Some of these features sound really basic, but don't let their basic nature fool you. [This piece on punctuation in novels](https://medium.com/@neuroecology/punctuation-in-novels-8f316d542ec4) shows you how informative punctuation can be. And here is an excellent quote by Gary Provost (from *100 Ways To Improve Your Writing*) that shows the power of sentence length to change the character of a text:

> **VARY SENTENCE LENGTH**
> 
> This sentence has five words. Here are five more words. Five-word sentences are fine. But several together become monotonous. Listen to what is happening. The writing is getting boring. The sound of it drones. It's like a stuck record. The ear demands some variety.
>
> Now listen. I vary the sentence length, and I create music. Music. The writing sings. It has a pleasant rhythm, a lilt, a harmony. I use short sentences. And I use sentences of medium length. And sometimes when I am certain the reader is rested, I will engage him with a sentence of considerable length, a sentence that burns with energy and builds with all the impetus of a crescendo, the roll of the drums, the crash of the cymbals--sounds that say listen to this, it is important.
>
> So write with a combination of short, medium, and long sentences. Create a sound that pleases the reader's ear. Don't just write words. Write music.

(Fun fact: the use of sentence length to determine authorship goes back to [1939](http://www.jstor.org/stable/2332655?seq=1#page_scan_tab_contents)!)

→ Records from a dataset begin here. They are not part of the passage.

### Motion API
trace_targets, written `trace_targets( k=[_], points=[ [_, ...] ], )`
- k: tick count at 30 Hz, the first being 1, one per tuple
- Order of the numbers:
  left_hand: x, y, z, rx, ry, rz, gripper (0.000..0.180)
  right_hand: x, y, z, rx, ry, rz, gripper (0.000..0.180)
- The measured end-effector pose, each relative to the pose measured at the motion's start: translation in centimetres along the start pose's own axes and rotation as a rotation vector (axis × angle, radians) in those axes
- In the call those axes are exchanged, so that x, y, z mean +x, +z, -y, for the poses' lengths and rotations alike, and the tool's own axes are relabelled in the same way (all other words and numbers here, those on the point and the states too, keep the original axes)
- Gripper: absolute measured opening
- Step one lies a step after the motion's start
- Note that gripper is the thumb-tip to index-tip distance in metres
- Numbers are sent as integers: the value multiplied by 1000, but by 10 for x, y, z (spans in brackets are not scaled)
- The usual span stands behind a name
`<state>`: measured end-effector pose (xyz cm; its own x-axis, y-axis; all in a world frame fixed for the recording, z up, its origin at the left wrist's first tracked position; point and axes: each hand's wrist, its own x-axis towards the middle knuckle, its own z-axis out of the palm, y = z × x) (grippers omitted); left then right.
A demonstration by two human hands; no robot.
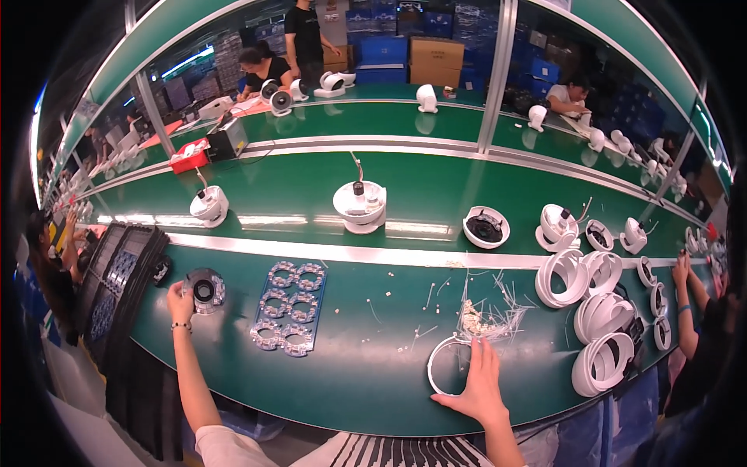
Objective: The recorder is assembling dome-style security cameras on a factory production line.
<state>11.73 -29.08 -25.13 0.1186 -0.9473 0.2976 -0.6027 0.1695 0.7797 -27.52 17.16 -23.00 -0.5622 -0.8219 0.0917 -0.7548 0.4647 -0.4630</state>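
At the left of the green bench, my left hand [179, 305] is closed at the near-left edge of a round lens module [216, 296], dark in the middle with a pale board around it. Front right of centre, my right hand [480, 387] curves around a thin white plastic ring [433, 364], thumb near its lower edge and fingers over its far right side. The ring lies on the bench. Just beyond it spreads a pile of thin white strips and small pale pieces [489, 317]. A panel of ring-shaped circuit boards [289, 308] rests between my hands.
White housing rings [562, 278] are stacked at the right. Black trays [117, 272] stand at the left edge. Beyond a metal rail, a conveyor carries white camera housings [360, 206] and a white dome part [486, 226]. Another person's arm [685, 311] reaches in at far right.
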Motion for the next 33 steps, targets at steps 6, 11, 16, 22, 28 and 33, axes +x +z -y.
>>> trace_targets(
  k=[6, 11, 16, 22, 28, 33],
  points=[
    [-116, 35, -145, -933, 35, 510, 36, 8, -9, 10, 364, -123, -249, 116],
    [-239, 88, -210, -932, 46, 841, 39, 25, -6, 49, 805, -248, -310, 116],
    [-284, 118, -227, -1080, 2, 965, 36, 43, -9, 71, 497, -378, -296, 110],
    [-281, 108, -230, -1617, -682, 1554, 66, 37, -6, 66, 529, -399, -270, 112],
    [-278, 121, -217, -1544, -714, 1564, 62, 35, -6, 67, 578, -390, -223, 116],
    [-279, 118, -228, -1678, -763, 1608, 61, 33, 4, 61, 977, -309, -245, 119]
  ],
)
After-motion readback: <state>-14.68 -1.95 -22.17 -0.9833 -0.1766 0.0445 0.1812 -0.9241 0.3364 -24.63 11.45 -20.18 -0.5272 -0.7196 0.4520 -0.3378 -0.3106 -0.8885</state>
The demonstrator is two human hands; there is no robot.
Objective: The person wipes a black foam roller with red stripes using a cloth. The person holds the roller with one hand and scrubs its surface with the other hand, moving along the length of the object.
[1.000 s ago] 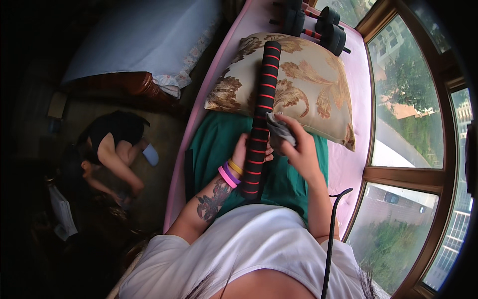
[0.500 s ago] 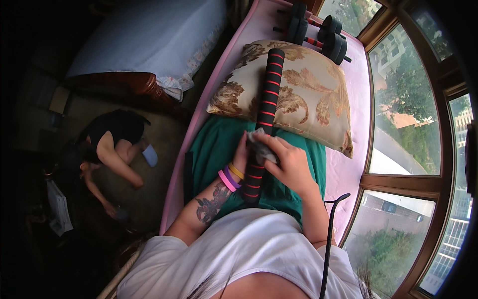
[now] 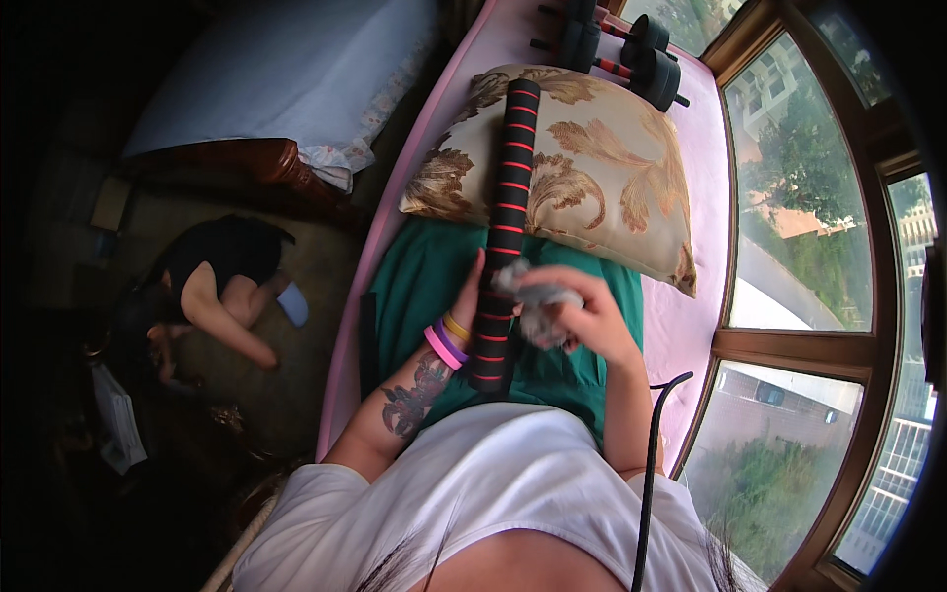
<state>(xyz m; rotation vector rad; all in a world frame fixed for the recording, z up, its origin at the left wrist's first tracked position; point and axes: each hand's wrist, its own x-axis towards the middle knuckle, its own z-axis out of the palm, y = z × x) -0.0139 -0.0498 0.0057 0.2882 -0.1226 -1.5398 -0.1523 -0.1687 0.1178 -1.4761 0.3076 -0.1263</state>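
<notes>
Black padded bar (image 3: 505,227) steadied in closed left hand (image 3: 472,296); right hand (image 3: 582,316) at three o'clock clutches grey cloth (image 3: 533,301) against it.

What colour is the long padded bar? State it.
Black with red rings, clearest in the head view.

Window seat (image 3: 691,296), centre to upper right of frame: pillow (image 3: 612,178) on it, foam bar (image 3: 503,227) lying across pillow and cloth (image 3: 424,296); dumbbells (image 3: 621,44) behind pillow, top edge. Bed (image 3: 286,79) upper left. Crouching person (image 3: 207,296) on floor, left.
</notes>
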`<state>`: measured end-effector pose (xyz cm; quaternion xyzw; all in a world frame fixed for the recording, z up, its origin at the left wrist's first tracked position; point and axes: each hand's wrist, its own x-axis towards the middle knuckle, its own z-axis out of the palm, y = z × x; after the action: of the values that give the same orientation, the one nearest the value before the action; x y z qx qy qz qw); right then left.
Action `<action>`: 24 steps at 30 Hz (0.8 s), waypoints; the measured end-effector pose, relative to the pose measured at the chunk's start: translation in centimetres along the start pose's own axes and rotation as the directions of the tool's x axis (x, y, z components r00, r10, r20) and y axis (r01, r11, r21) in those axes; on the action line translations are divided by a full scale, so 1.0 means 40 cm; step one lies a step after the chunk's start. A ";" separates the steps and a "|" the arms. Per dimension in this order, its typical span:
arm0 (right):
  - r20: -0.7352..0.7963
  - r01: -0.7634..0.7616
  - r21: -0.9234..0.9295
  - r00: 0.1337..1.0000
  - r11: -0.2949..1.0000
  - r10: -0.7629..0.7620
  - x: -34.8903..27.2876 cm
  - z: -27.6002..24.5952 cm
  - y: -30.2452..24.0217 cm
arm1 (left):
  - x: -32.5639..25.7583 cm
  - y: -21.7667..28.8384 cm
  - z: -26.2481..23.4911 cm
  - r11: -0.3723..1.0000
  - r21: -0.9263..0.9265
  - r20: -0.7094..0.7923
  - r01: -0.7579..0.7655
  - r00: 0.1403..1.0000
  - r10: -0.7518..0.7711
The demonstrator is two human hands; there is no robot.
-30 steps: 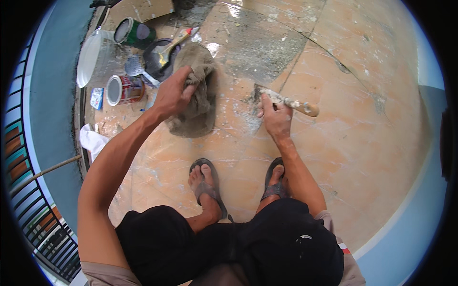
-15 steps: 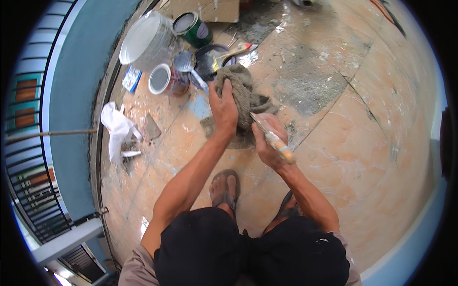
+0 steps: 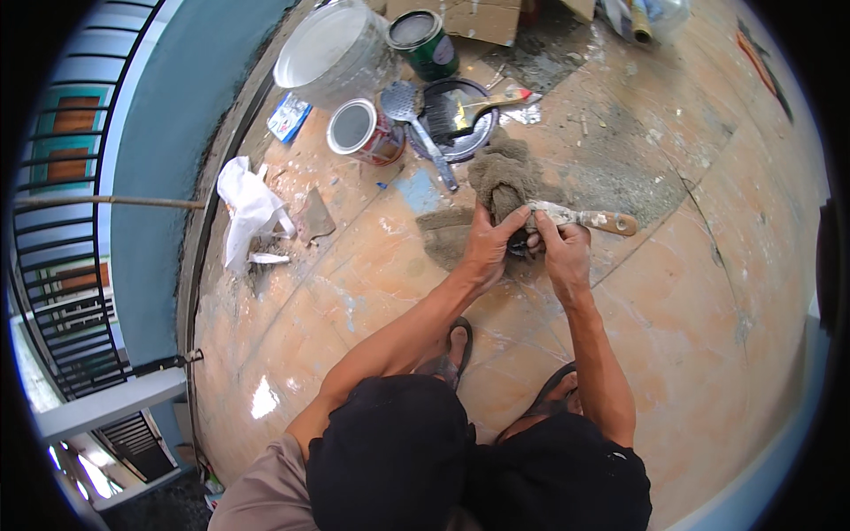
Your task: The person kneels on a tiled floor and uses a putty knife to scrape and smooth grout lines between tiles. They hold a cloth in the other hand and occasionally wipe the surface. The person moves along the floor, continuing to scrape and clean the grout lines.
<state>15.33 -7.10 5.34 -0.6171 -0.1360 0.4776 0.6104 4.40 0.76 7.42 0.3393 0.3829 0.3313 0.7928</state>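
Observation:
My left hand (image 3: 485,252) is closed round the lower part of a bunched grey-brown rag (image 3: 502,173), its thumb pointing right. Beside it, my right hand (image 3: 567,257) pinches a putty knife (image 3: 609,221) near its blade, the wooden handle sticking out to the right. The smeared whitish blade reaches left to the rag and my left thumb. Some fingers of both hands are hidden beneath the cloth. More of the brownish cloth (image 3: 443,234) hangs left of my left hand, near the tiles.
Ahead stand a translucent bucket (image 3: 323,57), a green can (image 3: 434,55) and a smaller can (image 3: 376,142). A slotted turner (image 3: 409,106) and a paintbrush (image 3: 491,100) rest at a dark round tray (image 3: 460,146). White plastic (image 3: 246,208) lies left, by the blue wall (image 3: 146,177).
The putty knife has swung from pointing down-right to lying nearly level, handle to the right. My hands have come closer together at the rag. The whole view has shifted.

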 end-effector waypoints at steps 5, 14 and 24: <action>0.045 -0.045 0.044 0.998 0.998 0.043 -0.010 -0.010 -0.018 | 0.028 0.002 -0.017 0.981 0.173 -0.007 -0.092 0.996 0.094; 0.061 0.584 -0.621 0.701 0.523 -0.710 -0.079 -0.138 -0.048 | 0.061 0.040 -0.035 0.939 0.277 0.042 -0.202 0.979 0.198; 0.415 0.562 -0.765 0.803 0.313 -0.428 -0.078 -0.093 -0.065 | 0.071 0.038 -0.027 0.966 0.192 -0.069 -0.171 0.980 0.188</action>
<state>17.62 -11.18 8.21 -0.7294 -0.5785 0.1719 0.3222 4.48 4.12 7.02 0.4300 0.4137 0.3792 0.7072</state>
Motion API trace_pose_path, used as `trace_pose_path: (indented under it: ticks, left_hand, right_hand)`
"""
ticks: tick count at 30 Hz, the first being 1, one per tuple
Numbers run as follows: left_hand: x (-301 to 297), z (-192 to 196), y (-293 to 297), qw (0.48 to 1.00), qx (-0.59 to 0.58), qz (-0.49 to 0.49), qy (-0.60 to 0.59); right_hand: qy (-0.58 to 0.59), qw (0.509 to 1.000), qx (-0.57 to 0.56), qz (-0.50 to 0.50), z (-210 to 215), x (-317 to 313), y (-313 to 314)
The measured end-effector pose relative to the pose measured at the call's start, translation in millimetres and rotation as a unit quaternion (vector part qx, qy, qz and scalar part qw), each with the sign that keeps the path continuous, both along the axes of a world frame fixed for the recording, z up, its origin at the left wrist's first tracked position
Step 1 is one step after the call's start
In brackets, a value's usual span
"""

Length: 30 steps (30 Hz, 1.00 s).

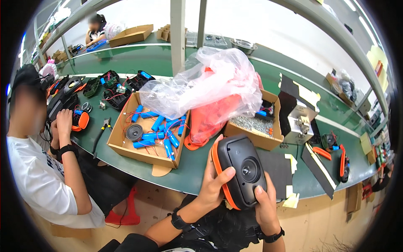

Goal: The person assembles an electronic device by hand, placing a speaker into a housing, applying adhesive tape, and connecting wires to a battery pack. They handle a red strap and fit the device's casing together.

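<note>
A black portable speaker (235,152) with an orange rim and a round cone on its face is held tilted above the bench's front edge. My left hand (213,185) is wrapped round its left side, thumb on the face. At its lower right, my right hand (265,206) grips the corner, thumb against the front. Behind it lies a cardboard box (142,156) of blue battery cells (153,135) with red wires and a loose round speaker driver (134,132). Orange-red plastic parts (203,124) sit under a clear plastic bag (210,90).
Right of the bag stands a box (254,140) of small screws, beside a metal fixture (300,126). A black pad (272,164) lies close to my right hand. Pliers (100,136) lie at left. A co-worker (42,164) sits at the left, handling black and orange parts.
</note>
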<state>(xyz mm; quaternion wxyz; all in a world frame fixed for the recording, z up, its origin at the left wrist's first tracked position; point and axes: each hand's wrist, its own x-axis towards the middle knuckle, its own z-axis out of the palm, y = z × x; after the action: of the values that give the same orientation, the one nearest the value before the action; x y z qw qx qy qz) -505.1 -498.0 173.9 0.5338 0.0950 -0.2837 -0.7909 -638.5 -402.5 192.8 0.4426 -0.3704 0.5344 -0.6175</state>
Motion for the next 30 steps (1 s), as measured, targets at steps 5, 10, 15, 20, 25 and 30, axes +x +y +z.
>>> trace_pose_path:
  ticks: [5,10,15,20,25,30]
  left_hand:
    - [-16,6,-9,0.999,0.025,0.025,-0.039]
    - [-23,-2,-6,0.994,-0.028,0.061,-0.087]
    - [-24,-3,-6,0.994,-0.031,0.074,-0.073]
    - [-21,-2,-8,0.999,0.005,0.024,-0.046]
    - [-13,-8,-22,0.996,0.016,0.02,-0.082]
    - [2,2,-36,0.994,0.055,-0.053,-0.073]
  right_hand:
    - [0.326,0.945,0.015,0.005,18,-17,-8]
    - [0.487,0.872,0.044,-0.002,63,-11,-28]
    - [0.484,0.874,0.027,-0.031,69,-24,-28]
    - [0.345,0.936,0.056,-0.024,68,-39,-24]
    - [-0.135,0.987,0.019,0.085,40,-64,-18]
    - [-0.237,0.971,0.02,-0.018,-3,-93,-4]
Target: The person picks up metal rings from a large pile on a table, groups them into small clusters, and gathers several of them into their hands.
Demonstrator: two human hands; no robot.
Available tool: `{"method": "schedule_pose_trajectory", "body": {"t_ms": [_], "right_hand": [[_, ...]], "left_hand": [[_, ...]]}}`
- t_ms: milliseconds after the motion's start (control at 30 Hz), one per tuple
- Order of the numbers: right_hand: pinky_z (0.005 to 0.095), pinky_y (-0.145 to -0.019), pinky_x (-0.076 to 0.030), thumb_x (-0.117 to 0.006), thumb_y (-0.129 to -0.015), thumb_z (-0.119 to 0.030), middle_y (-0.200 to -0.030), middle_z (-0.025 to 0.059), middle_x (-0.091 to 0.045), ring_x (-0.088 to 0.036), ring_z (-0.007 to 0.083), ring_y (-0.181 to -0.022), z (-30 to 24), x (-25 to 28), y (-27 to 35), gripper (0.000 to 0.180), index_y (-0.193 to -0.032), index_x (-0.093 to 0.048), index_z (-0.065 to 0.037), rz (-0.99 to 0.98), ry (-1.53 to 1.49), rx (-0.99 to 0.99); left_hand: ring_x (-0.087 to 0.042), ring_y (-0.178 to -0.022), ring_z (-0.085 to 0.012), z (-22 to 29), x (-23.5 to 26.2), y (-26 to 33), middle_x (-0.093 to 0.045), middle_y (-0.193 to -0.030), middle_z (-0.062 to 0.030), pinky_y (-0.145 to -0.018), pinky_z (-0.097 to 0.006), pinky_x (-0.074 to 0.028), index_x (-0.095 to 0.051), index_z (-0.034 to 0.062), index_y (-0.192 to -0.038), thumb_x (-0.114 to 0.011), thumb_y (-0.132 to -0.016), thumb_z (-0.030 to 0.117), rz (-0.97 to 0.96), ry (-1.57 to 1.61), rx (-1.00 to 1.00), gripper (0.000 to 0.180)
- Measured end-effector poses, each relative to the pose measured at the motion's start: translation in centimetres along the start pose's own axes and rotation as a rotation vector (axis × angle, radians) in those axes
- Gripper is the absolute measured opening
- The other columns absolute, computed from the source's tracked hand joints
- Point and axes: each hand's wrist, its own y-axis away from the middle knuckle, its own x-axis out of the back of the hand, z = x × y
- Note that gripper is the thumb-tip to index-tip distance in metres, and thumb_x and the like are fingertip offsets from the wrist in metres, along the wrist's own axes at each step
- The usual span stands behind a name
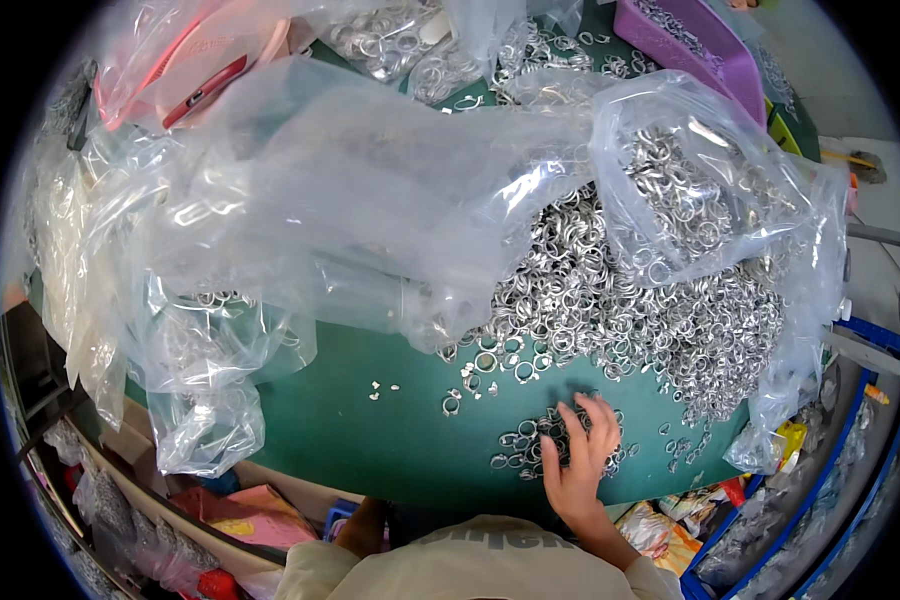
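My right hand (580, 455) rests over a small pile of silver-coloured metal rings (520, 443) near the table's front edge. Its fingers are spread and bent a little, the tips at the pile's far side; nothing is visibly gripped. Beyond it lies a much larger heap of similar rings (580, 290), partly covered by a clear plastic bag (660, 250) that also holds rings. A few loose rings (452, 404) and tiny pale pieces (375, 390) lie to the left. Of my left arm (365, 525) only the forearm shows, below the table edge; the hand is hidden.
Large clear plastic sheeting (370, 190) covers much of the green table (340, 420). At the far left stands a pink basket (180, 60), at the far right a purple basket (710, 60) with small metal parts. Blue-edged shelves (820, 480) with bagged items stand at the right.
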Motion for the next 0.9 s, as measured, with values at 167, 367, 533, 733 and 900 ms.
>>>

Of course, there are many more possible features. E.g. part-of-speech features (does the author use a lot of adjectives?) or n-gram features (what combinations of words does the author use?). Feel free to experiment with these after you've finished the exercises. Another approach is language modeling, e.g. using a Hidden Markov Model (HMM) or a Long Short-Term Memory network (LSTM). If you take this approach, the goal is to learn what sequences of tokens are typical for an author to use. With enough text, these models are really powerful.

## Exercises

Now let's get to work! The plan for this notebook is to write functions to extract the different features. However, we will not write a separate function for each feature! Instead, we'll group features that are naturally related to each other. Read the list of features again and try to think of the requirements each of them has: **what do you need to do in order to compute these features?**

* Character counts
* Mean word length
* Mean sentence length
* Median sentence length
* Standard deviation of sentence length
* Type-token ratio
* Hapax legomena ratio
* Stopword counts
* Whitespace

### Data: Reuter 50_50

We're using the [Reuter 50_50 dataset](https://archive.ics.uci.edu/ml/datasets/Reuter_50_50). Here's the description of this dataset:

> The dataset is the subset of RCV1. These corpus has already been used in author identification experiments. In the top 50 authors (with respect to total size of articles) were selected. 50 authors of texts labeled with at least one subtopic of the class CCAT(corporate/industrial) were selected.That way, it is attempted to minimize the topic factor in distinguishing among the texts. The training corpus consists of 2,500 texts (50 per author) and the test corpus includes other 2,500 texts (50 per author) non-overlapping with the training texts.

In [8]:
import glob
from collections import defaultdict

def data_dict(path):
    "Get the data as a dictionary with key: author, value: list of texts."
    data_by_author = defaultdict(list)
    folders = glob.glob(path)
    for folder in folders:
        author = folder.split('/')[-2]
        filenames = glob.glob(folder + '*.txt')
        for filename in filenames:
            with open(filename) as f:
                data_by_author[author].append(f.read())
    return data_by_author

train_data = data_dict('../Data/authorship/C50/C50train/*/')
test_data = data_dict('../Data/authorship/C50/C50test/*/')

In [10]:
authors = list(train_data.keys())
first_author = authors[0]
first_text = train_data[first_author][0]
print("Example:", first_author,'\n')
print(first_text)

Example: LynneO'Donnell 

China has emerged from the cocoon of last week's National Day celebrations to swoop on the world's soybean and soymeal markets, snapping up a total of between 600,000 and 800,000 tonnes, traders said on Tuesday.
One trader in the region took the credit for a full half of 800,000 tonnes of beans and meal business that he said had been done with Chinese buyers in the past four trading days.
"There has been a chunk of business going on," he said.
"I guess total meal and beans done since last Wednesday is 800,000 tonnes, with 200,000 to 300,000 of it beans and 500,000 to 600,000 tonnes of it meal," he said.
Chinese buyers jumped into the market as soon as the National Day holiday was over, he said, expressing his surprise at how fast the usually cautious Chinese reacted to price falls.
China celebrated the 47th anniversary of the founding of the communist-ruled People's Republic on October 1 with an extended public holiday that saw government, business and trade c

### Tools: Counter

We will make use of the `Counter`-object from the `collections` module in the standard library. `Counter` is a subclass of `dict`, and has all the functionality you would expect in a dictionary, plus some cool additions. Let's first import it:

In [None]:
from collections import Counter

There are two ways to use it for counting.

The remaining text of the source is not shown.